Wärmetauscher mit 138,8 Tonnen Gewicht
Die beiden dicksten Brocken der Lieferung, die für ein polnisches Kraftwerk bestimmt sind, wiegen 138,8 und 96,7 Tonnen. Sie sind ein Fall für beiden Arocs 4163, die von Sascha Prüfer und David Schmitz gefahren werden und bereits einen Tag zuvor mit zwei Hallenkranen in Neubeckum auf einen 16- und 12-Achser-Plateauanhänger verladen worden sind. Zudem sind heute im Team die Fahrer Timy Hoy, Fred Reuter, Tomislav Martic und Daniel Wilke sowie die Einweiser Lars Schauwinhold und Kevin Czense. Die rund 30 Kilometer lange Route ist allen bekannt. 22 Uhr, Abfahrt. Langsam setzen sich die zwei Begleitfahrzeuge, vier Lkw, ein Werkstattwagen und fünf Streifenwagen der Polizei in Bewegung. Neuhaus im Reporterfahrzeug sputet sich, um noch vor allen anderen den ersten Kreisverkehr zu erreichen. Er weiß: „Für ein scharfes Bild in der Dunkelheit muss er eine Stelle abpassen, an der der Konvoi zum Stillstand kommt – Kreisverkehre sind dafür ideal.
Dort sind die unbefestigten Seitenstreifen bereits am Nachmittag von der Wasel-Mannschaft mit Stahlplatten präpariert worden. So können die Fahrzeuge bei Bedarf mit einem oder mehreren Reifen die Fahrbahn verlassen, ohne den Grünstreifen zu beschädigen.
Auch Straßenschilder sind aus dem Weg geschafft worden: „Ich investiere lieber vorher Zeit als während des Transports“, sagt Wandel, der den Konvoi von seinem Leitfahrzeug mit dem Funkgerät koordiniert.

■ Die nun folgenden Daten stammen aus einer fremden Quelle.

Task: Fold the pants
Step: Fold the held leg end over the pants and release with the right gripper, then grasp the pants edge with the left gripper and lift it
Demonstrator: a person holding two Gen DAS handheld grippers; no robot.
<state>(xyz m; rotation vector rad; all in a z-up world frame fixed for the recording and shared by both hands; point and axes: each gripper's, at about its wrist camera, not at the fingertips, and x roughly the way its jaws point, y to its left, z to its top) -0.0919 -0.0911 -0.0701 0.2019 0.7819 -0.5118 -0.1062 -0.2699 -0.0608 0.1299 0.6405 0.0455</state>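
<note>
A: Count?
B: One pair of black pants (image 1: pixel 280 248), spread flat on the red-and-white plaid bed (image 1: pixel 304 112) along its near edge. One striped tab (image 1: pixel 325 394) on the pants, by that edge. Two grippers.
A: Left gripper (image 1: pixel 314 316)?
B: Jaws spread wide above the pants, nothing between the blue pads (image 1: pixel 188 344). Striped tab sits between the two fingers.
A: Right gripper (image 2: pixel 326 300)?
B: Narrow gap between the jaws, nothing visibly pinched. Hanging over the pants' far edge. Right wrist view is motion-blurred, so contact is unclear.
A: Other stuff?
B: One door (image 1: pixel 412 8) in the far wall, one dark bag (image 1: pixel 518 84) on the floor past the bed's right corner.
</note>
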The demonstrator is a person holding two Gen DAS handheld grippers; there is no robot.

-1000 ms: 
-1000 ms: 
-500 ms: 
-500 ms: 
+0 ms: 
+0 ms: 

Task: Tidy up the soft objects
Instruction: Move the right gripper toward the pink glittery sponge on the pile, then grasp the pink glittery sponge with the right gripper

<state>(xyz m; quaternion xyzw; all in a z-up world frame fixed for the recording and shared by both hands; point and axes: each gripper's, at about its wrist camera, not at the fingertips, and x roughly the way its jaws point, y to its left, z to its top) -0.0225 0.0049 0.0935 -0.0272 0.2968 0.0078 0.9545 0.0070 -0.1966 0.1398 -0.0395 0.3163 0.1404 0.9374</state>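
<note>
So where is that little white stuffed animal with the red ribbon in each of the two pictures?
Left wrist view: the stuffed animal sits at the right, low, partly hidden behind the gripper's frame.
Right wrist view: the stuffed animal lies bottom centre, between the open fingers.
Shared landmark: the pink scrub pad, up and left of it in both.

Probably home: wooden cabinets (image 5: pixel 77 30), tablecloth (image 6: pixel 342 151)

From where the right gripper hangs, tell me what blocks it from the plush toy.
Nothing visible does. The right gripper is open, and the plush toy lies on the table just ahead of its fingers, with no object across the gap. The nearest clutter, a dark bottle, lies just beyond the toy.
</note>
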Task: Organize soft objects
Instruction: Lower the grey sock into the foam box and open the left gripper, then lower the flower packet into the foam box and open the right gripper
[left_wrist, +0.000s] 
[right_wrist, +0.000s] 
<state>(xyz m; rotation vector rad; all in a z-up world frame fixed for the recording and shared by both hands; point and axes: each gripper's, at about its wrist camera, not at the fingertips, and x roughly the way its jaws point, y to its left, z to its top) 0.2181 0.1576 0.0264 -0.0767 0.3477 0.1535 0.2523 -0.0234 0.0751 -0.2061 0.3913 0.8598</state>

Genau für diese akribische Planung ist Wasel in der ganzen Branche bekannt. „Wenn eine neue Strecke geprüft werden muss, fahre ich diese bis zu dreimal ab, bis die Behörden grünes Licht geben“, sagt David Wandel. „Oft bleiben kleine Brücken zunächst unbemerkt, weil dort ein kleiner Bach unter der Straße hindurchläuft. Wir haben Transporte bis 550 Tonnen Gesamtgewicht durchgeführt, da muss man schon sicher sein, dass die Fahrbahn das auch trägt“, sagt Wandel.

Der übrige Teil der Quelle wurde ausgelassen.